← Back to Cloud Computing

How to Build a Docker Image: Dockerfile Best Practices

A Dockerfile is a text file containing instructions to build a Docker image layer by layer. Each instruction creates a new layer, and the final image is a complete, portable snapshot of your application with all dependencies. Efficient Dockerfiles reduce image size, improve build speed, and enhance security—critical for production deployments.

Understanding Docker Image Layers and Caching

Docker images aren't monolithic blobs. They're built as stacked layers, and understanding this is fundamental to writing efficient Dockerfiles. When you run docker build, Docker executes each instruction and creates a layer. If nothing has changed in that layer, Docker uses the cached version instead of rebuilding it—saving significant time.

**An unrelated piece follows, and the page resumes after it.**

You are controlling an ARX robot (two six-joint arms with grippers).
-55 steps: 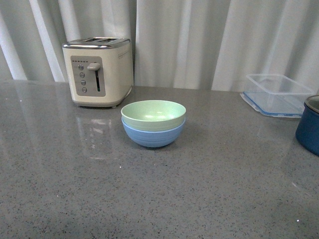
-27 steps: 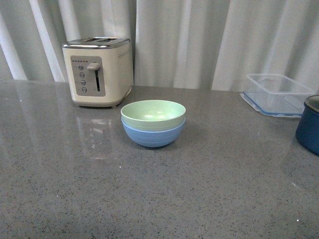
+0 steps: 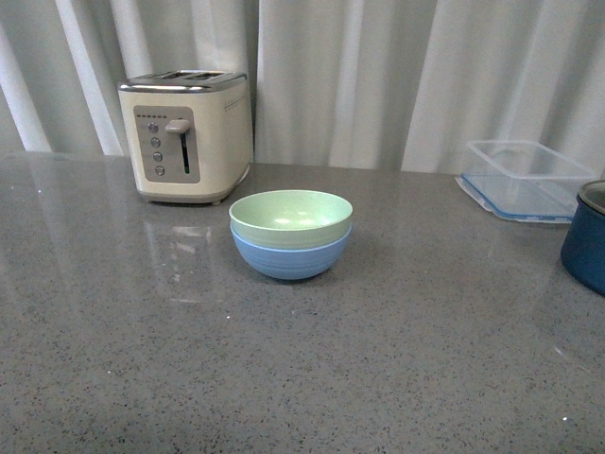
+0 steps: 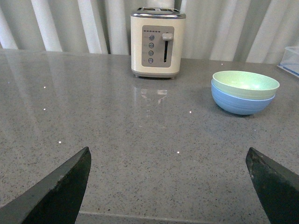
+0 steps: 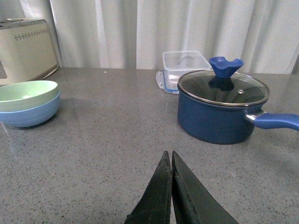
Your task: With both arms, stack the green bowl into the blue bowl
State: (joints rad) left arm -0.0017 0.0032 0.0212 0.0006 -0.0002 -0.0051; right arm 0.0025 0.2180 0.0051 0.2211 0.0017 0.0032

Here's the catch: cache invalidation is strict. If you modify line 5 in your Dockerfile, Docker discards the cache for line 5 and all subsequent lines. This means the order of instructions matters enormously. Place frequently changing commands (like copying source code) near the end, and stable commands (like installing system packages) near the top.

A practical example: if you install dependencies in line 3 and copy your code in line 10, changing your code invalidates only layers 10 and beyond. But if you reverse this order, changing code invalidates the entire dependency layer—forcing a complete reinstall every build.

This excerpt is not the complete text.